Más divorcios, menos separaciones. El número de divorcios llegó a 791 en La Rioja en el año 2006, cuando en el 2005 fueron 484, y en el año 2001 fueron 196 (cuatro veces menos). El crecimiento es espectacular, pero eso no significa que el incremento de rupturas matrimoniales también lo sea, ya que otra de las consecuencias de la entrada en vigor de la Ley del 'divorcio exprés' es que se ha reducido considerablemente el número de separaciones. Por ejemplo, en el año 2005 hubo 820 rupturas, de las cuales 484 se contabilizaron como divorcios y 336 como separaciones; mientras que en el año 2006 hubo 871 rupturas, pero 791 fueron divorcios y apenas hubo 80 separaciones.
Las bodas se mantienen. El número de matrimonios celebrados en La Rioja apenas ha sufrido variaciones de importancia desde el 2000. Las cifras, según el INE, se han mantenido en los últimos años en torno a las 1.400 bodas. Lo que sí ha cambiado es el tipo de enlaces: en primer lugar porque las celebraciones civiles van en aumento en detrimento de las religiosas (en el año 2006 casi llegaron a igualarse), y en segundo lugar porque el porcentaje de matrimonios con al menos uno de sus cónyuges extranjeros alcanza ya el 20,5% del total. Además, en el 2006 se celebraron 11 matrimonios entre personas del mismo sexo.
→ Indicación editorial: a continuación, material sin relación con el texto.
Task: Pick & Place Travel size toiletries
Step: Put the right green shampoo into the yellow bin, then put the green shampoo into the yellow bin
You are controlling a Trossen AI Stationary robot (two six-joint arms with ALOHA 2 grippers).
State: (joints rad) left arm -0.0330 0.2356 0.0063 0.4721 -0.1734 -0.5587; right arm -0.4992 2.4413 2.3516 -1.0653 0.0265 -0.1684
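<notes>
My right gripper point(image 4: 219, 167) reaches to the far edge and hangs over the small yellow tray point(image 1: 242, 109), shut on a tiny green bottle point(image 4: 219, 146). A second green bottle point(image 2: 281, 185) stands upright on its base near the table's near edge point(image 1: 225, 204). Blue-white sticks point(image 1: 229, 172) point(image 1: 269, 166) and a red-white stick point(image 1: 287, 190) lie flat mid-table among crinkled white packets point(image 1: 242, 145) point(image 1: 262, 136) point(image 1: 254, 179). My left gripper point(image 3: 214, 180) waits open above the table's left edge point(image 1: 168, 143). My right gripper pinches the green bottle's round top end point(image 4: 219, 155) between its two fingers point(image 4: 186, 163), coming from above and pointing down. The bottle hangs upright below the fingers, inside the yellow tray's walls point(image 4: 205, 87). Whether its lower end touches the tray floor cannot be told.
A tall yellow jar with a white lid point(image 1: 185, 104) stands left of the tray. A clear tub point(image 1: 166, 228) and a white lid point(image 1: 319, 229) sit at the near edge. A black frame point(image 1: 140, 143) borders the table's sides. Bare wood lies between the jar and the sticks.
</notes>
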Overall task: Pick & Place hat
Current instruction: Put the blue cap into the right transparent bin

En relación a España y a Europa. En La Rioja, la tasa de divorcios respecto a bodas celebradas es de uno por cada dos, pero a nivel nacional las cifras llegan casi a dos por cada tres (207.244 bodas y 141.317 divorcios). Y es que España tiene la segunda tasa más elevada de divorcios por cada mil habitantes (3,2), sólo superada por Lituania (3,3). Por contra, Macedonia, Italia e Irlanda están a la cola en esta estadística (todas ellas con 0,8 por cada mil habitantes).